- _WHAT IS REQUIRED_
Return every line of the data exactly as it stands.

- _INPUT DATA_

━━━━━━━━━━

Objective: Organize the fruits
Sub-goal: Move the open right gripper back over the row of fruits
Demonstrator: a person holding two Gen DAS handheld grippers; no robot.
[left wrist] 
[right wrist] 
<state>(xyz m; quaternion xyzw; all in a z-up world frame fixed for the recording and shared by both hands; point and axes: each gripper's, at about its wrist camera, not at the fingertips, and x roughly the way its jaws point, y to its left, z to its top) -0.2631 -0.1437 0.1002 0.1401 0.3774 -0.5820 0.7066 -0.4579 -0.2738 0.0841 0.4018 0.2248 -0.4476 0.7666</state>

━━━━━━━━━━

- _EXPECTED ANSWER_
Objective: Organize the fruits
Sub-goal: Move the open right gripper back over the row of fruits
Demonstrator: a person holding two Gen DAS handheld grippers; no robot.
[left wrist] 
[right wrist] 
<state>(xyz m; quaternion xyzw; all in a z-up world frame fixed for the recording and shared by both hands; point and axes: each gripper's, at about its wrist camera, not at the fingertips, and x roughly the way its jaws point, y to its left, z to its top) -0.2631 -0.1437 0.1002 0.1401 0.3774 -0.5820 0.7066 -0.4579 -0.2738 0.0841 0.4018 0.2248 -0.4476 0.7666</state>

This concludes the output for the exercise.